- _Your assignment_
In the listing below, find the line containing "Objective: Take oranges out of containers" and the line containing "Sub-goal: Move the". Repeat exactly those two lines and every line between them.
Data excerpt START
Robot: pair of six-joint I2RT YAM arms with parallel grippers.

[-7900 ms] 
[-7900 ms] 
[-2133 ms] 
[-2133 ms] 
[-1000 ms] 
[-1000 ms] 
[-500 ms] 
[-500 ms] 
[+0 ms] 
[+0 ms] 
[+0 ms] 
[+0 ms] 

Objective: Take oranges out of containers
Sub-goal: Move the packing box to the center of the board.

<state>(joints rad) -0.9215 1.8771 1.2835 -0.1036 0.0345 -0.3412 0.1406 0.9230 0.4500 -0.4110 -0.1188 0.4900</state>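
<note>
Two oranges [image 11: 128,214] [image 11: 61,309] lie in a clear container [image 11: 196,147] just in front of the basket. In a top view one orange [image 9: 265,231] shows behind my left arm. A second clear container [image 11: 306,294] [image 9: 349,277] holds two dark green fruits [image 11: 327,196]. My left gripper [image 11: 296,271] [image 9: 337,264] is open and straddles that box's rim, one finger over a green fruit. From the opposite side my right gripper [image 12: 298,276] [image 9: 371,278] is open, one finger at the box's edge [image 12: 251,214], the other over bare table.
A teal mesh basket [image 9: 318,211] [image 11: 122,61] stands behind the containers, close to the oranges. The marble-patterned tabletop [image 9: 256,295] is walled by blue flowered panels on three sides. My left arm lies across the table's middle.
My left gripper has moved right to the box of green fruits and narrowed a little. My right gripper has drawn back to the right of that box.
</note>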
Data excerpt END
- _Task answer_
Objective: Take oranges out of containers
Sub-goal: Move the packing box to the center of the board.

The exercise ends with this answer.